A WOMAN who went to the doctors with suspected bronchitis ended up being diagnosed with an unrelated skin cancer.

Susan Dibble is backing a campaign urging people to enjoy the sun safely this summer.  The appeal comes as melanoma skin cancer cases have hit a record high of 17,500 per year in the UK.

Susan has joined forces with Cancer Research UK and NIVEA SUN to share advice on how people can protect their skin from too much exposure to the sun’s UV rays. 

The 75-year-old said she believes her doctor saved her life when she was examining her and noticed a mark on her back that needed investigating.

It turned out to be malignant melanoma – the most serious form of skin cancer. Now Susan is passionate about raising awareness.

Susan, who lives in Lymington, said: “When you’re told you have cancer you immediately worry. It could have been really bad and I feel very lucky that I didn’t die and it was caught early. I believe my doctor saved my life and I’m so thankful.

“Now I hope I can encourage people to think about their sun habits and take precautions. It’s so important because almost nine in 10 melanoma cases each year in the UK could be prevented by being safe in the sun and using a combination of shade, clothing and sunscreen to avoid burning.”

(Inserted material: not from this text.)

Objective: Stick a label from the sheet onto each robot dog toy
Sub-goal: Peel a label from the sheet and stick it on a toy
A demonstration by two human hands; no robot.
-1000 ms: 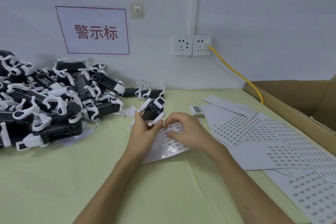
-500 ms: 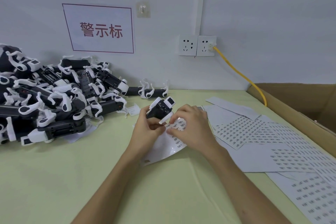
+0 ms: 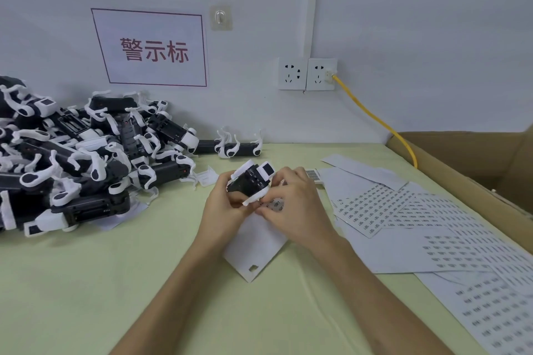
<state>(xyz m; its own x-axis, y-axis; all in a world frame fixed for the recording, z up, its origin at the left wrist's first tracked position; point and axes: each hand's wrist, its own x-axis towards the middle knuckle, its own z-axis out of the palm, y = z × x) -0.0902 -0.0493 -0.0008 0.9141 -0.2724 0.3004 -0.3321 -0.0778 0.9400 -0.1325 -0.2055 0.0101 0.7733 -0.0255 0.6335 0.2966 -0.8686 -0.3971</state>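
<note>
Black-and-white robot dog toy (image 3: 251, 181) held in left hand's grip (image 3: 227, 204); right hand (image 3: 291, 204) pinches toward it, label hidden, could land crooked.

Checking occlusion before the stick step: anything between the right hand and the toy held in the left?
Nothing visible. The left hand grips the robot dog toy, and the right hand already touches its lower edge, above the label sheet. No label can be made out at the fingertips.

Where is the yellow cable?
In the head view, the yellow cable is on the right, running from the right wall socket down behind the cardboard box.
</note>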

Cancer Research UK and NIVEA SUN recommend the following when the sun is strong: Seek shade, cover up and apply sunscreen.

Bournemouth Echo:

After her experience, Susan sticks to these simple steps.

She had no idea that she had developed skin cancer until she visited her doctor with an unrelated cough and what she thought was a case of bronchitis.

Susan said: “My GP was using the stethoscope to listen to my chest and she noticed a tiny mark on my back and said, ‘I don’t like the look of that. I’m going to refer you to hospital to have that checked’.

“I was sent to the Royal South Hants hospital in Southampton and had the suspicious area of skin removed and sent off to be analysed.

Bournemouth Echo: Susan Dibble is raising awareness about staying safe in the sunSusan Dibble is raising awareness about staying safe in the sun (Image: Cancer Research UK)

“I went away on holiday and when I came back, they said it was definitely cancer. I had no history of cancer in my family and just hoped they’d caught it early and that I would be ok. I forced myself to have the attitude that it wasn’t going to beat me.

“I needed further surgery to remove a wider area of skin to make sure all the cancer was gone and the doctor apologised for the fact I would have a small scar. I told her I would rather have a scar than cancer.“

She added: “It’s really spurred me on to want to help others and spread the word about skin cancer prevention and early detection too.”

Beth Vincent, health information manager at Cancer Research UK, is working to debunk common myths about the sun.

She said: “Melanoma skin cancer is the UK’s fifth most common cancer, so we’re grateful to Susan for lending her voice to our campaign with NIVEA SUN.

“It’s important to remember the sun isn’t only strong abroad. Even on a cloudy day, it can be strong enough to burn between mid-March and mid-October. The sun is also strongest during the middle of the day, not necessarily when it’s hottest.”